Langkah pertama yang harus dilakukan adalah
menginventarisasi tegakan pohon. Inventarisasi ini bertujuan untuk mengumpulkan
informasi/data tentang jenis pohon, kuantitas dan kualitas pohon, serta dimensi
pohon. Pengumpulan data dimensi pohon berupa diameter atau keliling batang
pohon dan tinggi pohon. Pengukuran diameter atau keliling batang pohon
dilakukan dengan mengukur pada ketinggian tertentu dari atas permukaan tanah
atau biasa disebut Diameter at Breast Height (DBH) atau kurang lebih 1,3
meter.
Gambar:
ketinggian pengukuran lingkar pohon
Sumber:
BTP-3/2022
Untuk mengukur tinggi pohon, alat yang dapat
digunakan adalah haga hypsometer. Dalam pengukuran tinggi pohon dengan
menggunakan haga hypsometer, tinggi pohon merupakan hasil dua kali
bidikan ke puncak dan ke pangkal pohon.
Gambar:
Haga Hypsometer
Sumber:
BTP-3/2022
Namun demikian, karena keterbatasan anggaran
untuk pengadaan alat haga hypsometer, tidak semua KPKNL tersedia haga
hypsometer, termasuk KPKNL Malang. Tim Penilai KPKNL Malang menggunakan
metode tongkat atau The Stick Method untuk menentukan tinggi dari pohon.

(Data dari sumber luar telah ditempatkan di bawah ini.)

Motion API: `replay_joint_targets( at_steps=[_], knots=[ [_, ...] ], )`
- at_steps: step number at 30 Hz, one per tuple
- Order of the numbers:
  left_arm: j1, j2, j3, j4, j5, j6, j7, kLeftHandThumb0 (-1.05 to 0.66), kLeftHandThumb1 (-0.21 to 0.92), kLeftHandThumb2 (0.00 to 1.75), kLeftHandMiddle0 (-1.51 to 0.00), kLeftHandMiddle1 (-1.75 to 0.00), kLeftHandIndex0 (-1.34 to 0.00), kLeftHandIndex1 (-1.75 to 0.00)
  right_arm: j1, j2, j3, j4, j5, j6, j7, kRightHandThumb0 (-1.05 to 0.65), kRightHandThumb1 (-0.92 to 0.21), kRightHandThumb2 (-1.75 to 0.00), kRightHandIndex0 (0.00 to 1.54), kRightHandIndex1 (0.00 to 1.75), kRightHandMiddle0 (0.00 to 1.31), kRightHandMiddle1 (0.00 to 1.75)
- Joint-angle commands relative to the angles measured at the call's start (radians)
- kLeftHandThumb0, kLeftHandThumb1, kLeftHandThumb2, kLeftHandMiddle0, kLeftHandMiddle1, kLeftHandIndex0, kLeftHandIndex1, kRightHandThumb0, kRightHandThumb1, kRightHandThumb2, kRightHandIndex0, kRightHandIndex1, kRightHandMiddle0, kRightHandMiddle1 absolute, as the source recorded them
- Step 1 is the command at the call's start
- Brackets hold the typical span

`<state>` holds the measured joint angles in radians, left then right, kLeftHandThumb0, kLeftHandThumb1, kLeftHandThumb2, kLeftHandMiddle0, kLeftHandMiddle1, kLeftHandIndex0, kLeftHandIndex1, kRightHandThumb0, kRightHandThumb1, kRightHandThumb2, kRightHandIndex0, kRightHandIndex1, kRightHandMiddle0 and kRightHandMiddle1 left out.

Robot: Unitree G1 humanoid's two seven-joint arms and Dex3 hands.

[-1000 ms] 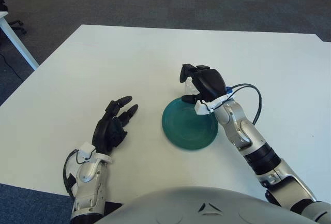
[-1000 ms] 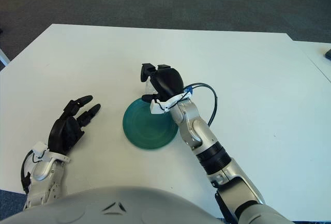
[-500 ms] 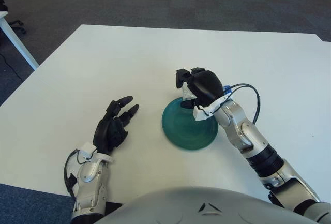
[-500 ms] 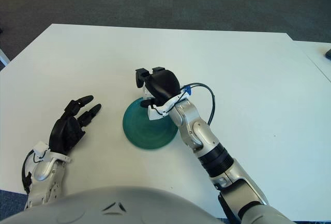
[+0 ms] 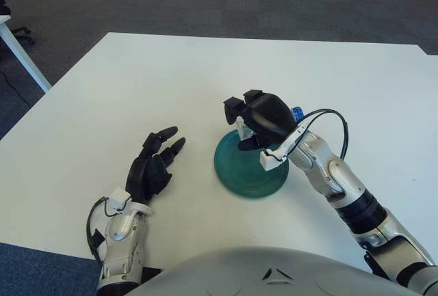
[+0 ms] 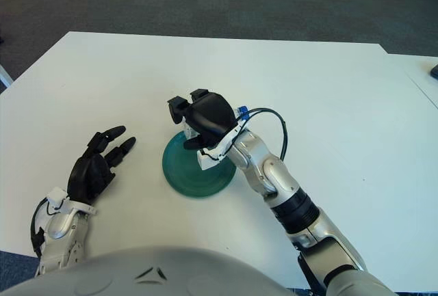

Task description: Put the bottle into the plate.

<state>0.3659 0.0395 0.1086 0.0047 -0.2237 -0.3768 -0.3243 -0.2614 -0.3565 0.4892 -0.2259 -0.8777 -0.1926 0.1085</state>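
Observation:
A round teal plate (image 5: pixel 250 171) lies on the white table near its front middle. My right hand (image 5: pixel 256 118) hovers over the plate's far left part, its black fingers curled around a clear bottle (image 5: pixel 244 130) with a blue cap (image 5: pixel 296 113). Most of the bottle is hidden inside the hand; only a clear sliver and the cap show. The plate (image 6: pixel 195 174) has nothing lying in it. My left hand (image 5: pixel 152 164) shows to the left of the plate, fingers spread, holding nothing.
The white table (image 5: pixel 137 84) stretches wide around the plate. A black cable (image 5: pixel 335 122) loops off my right wrist. Another white table's leg (image 5: pixel 20 53) stands at the far left, over dark carpet.
My right hand has carried the bottle left and towards me, from the plate's far right rim to above the plate's far left part. The left hand has barely moved.

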Motion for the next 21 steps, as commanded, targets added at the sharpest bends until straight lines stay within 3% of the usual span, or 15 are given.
replay_joint_targets(
  at_steps=[1,5,21],
  knots=[
    [0.008,0.000,-0.004,-0.009,0.009,-0.007,0.013,-0.64,0.92,0.96,-0.67,0.00,-0.26,-0.80,0.018,0.005,-0.038,-0.070,0.077,0.039,0.093,-0.14,-0.29,-1.18,1.04,1.75,0.89,1.75],
    [0.007,-0.002,-0.008,-0.010,0.012,-0.006,0.017,-0.64,0.92,0.96,-0.67,0.00,-0.26,-0.80,0.052,0.013,-0.053,-0.106,0.135,0.098,0.183,-0.12,-0.29,-1.19,1.03,1.75,0.88,1.75],
    [0.017,-0.006,-0.025,-0.025,0.021,-0.005,0.033,-0.64,0.92,0.96,-0.67,0.00,-0.26,-0.80,0.106,0.036,-0.091,-0.160,0.279,0.119,0.245,-0.14,-0.33,-1.19,1.08,1.75,0.91,1.75]
  ],
)
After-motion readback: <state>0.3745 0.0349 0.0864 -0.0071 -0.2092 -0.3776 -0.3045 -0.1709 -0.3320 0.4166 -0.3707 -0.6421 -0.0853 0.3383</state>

Sangat sederhana namun efektif. Metode ini hanya membutuhkan tongkat seukuran
panjang tangan kita dan alat ukur jarak berupa distometer atau wheel
meter.
Langkah selanjutnya adalah memegang tongkat
secara vertikal 90 derajat dan membidik posisi pohon. Posisi pohon paling bawah
haruslah sejajar dengan tongkat bagian bawah, dan posisi ujung pohon paling
atas sejajar dengan tongkat bagian atas. Untuk mempermudah visualisasi, berikut
tampilan hasil bidikan yang benar:
Sumber: https://www.youtube.com/watch?v=cDy5OjfMfZ8
Setelah mendapatkan hasil bidikan yang tepat,
selanjutnya kita tandai posisi kita. Nah, jarak antara pohon dan titik
berdiri kita adalah tinggi pohon.
Tantangan di dalam melakukan survei lapangan penilaian
pohon tidak hanya terletak dalam menentukan metode penilaian ataupun teknik mengukurnya.

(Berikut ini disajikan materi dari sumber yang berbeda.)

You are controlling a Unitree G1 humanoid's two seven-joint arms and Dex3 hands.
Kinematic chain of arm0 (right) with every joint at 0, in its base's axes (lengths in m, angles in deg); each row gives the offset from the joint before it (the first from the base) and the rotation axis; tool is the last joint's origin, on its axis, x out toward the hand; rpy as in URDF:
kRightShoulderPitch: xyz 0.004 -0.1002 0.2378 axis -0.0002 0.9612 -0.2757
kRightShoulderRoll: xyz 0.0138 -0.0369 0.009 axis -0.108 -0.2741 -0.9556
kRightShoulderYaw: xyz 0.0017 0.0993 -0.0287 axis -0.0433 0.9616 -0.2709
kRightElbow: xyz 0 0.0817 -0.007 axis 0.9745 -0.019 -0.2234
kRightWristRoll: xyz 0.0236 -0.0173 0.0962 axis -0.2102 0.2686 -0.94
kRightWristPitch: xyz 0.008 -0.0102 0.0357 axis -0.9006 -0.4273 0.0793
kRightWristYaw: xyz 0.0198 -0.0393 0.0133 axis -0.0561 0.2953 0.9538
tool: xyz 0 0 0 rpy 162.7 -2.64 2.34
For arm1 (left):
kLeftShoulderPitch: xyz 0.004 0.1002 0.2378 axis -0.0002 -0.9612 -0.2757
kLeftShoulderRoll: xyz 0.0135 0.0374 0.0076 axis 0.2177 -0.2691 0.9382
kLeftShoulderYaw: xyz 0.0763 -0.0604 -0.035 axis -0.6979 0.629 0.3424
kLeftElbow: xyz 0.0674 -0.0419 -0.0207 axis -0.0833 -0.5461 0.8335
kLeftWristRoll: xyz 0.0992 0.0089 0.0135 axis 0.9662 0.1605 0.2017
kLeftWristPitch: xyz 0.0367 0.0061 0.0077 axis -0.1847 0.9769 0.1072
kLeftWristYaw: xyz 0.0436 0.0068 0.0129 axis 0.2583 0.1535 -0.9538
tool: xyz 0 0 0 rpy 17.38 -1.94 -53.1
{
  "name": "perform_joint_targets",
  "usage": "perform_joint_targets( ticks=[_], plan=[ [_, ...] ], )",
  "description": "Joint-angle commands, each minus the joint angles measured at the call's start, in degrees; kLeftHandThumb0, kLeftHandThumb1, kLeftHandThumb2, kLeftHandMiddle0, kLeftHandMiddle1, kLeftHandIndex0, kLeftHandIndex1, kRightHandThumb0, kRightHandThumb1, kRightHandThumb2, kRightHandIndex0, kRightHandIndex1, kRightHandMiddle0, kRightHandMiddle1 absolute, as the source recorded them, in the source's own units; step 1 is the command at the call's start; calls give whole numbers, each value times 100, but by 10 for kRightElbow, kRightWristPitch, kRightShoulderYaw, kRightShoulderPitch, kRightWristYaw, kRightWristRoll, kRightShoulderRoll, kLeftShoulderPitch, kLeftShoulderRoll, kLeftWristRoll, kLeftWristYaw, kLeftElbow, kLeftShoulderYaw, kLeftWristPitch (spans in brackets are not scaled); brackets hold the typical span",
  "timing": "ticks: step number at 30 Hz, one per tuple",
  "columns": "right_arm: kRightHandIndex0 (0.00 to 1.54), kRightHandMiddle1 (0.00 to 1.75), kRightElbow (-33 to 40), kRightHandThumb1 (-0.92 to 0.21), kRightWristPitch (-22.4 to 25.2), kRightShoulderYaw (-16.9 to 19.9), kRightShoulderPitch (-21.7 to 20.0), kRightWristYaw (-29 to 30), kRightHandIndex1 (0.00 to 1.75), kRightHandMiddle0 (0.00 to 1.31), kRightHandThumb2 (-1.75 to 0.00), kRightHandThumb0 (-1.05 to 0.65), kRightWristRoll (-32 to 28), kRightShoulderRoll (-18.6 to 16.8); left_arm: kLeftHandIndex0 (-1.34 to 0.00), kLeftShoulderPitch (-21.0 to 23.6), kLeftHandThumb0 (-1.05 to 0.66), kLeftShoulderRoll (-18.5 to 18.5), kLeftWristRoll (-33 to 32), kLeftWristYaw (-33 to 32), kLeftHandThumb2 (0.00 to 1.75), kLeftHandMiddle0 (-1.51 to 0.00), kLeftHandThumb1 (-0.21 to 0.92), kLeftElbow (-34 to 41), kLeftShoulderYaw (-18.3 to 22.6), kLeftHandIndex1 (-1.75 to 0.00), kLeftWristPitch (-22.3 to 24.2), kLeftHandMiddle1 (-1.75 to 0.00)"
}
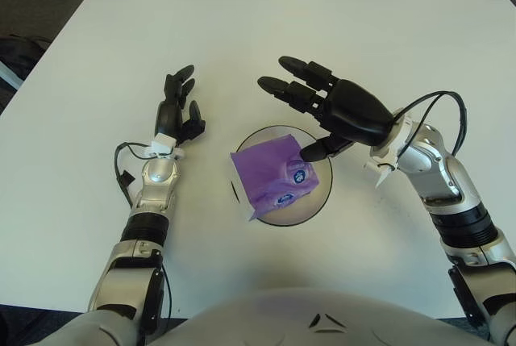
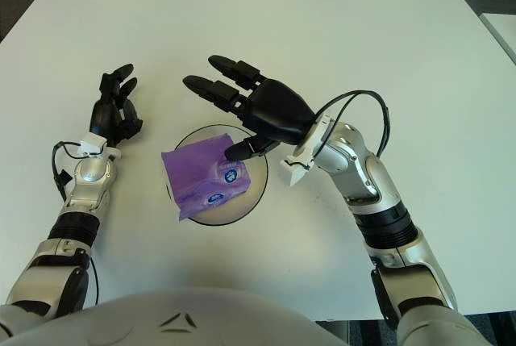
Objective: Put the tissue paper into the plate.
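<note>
Lying flat, tissue paper point(image 1: 274, 176) in plate point(image 1: 321, 193)

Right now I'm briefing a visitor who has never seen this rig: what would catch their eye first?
The purple tissue pack lying in the round plate at the middle of the white table stands out most. The black right hand hovers open just above the plate's far right edge, and the left hand shows left of the plate.

Bare table point(image 1: 266, 39) all around plate point(image 1: 318, 201)
</note>
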Motion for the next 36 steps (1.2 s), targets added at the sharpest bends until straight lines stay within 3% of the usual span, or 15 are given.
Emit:
perform_joint_targets(
  ticks=[1, 5, 7, 13, 21, 25, 29, 36],
  plan=[
    [0, 0, -13, -92, 16, 10, -17, -1, 0, 0, -93, -105, -34, -9, 0, -99, -69, -31, 14, -6, 95, -20, 92, -84, -12, -77, -1, -58],
    [0, 0, -14, -92, 55, 19, -18, -14, 0, 0, -95, -105, -82, -21, 0, -100, -69, -35, 20, -17, 94, -17, 92, -73, -13, -80, 9, -58],
    [0, 0, -30, -92, 67, 40, -25, -12, 0, 0, -94, -105, -116, -20, 0, -102, -69, -37, 24, -22, 94, -16, 92, -60, -15, -81, 17, -57],
    [2, 0, -74, -92, 81, 78, -29, 30, 1, 0, -86, -104, -122, -31, 0, -110, -70, -37, 36, -35, 94, -15, 92, -42, -19, -82, 25, -56],
    [4, 1, -182, -92, 80, 102, -42, 176, 2, 1, -72, -102, -129, -140, 0, -118, -71, -44, 29, -33, 92, -15, 92, -19, -19, -85, 37, -51],
    [6, 3, -213, -92, 75, 121, -14, 235, 3, 4, -72, -99, -152, -190, 0, -125, -69, -48, 23, -28, 90, -15, 92, -9, -19, -82, 41, -43],
    [9, 24, -230, -92, 75, 136, -1, 257, 3, 1, -78, -92, -165, -206, 0, -130, -69, -49, 21, -26, 89, -15, 92, 0, -20, -80, 46, -35],
    [13, 40, -267, -92, 67, 162, 26, 263, 4, 0, -90, -79, -207, -216, 0, -139, -70, -49, 21, -23, 88, -15, 92, 19, -21, -79, 60, -32]
  ],
)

Namun juga terdapat tantangan seperti harus siap dengan serangan serangga
ataupun nyamuk yang bisa menyerang kapan saja. Jadi, kalau kalian melakukan survei
lapangan penilaian pohon, jangan hanya membawa alat ukur ya, losion anti nyamuk
dan anti serangga juga krusial, loh!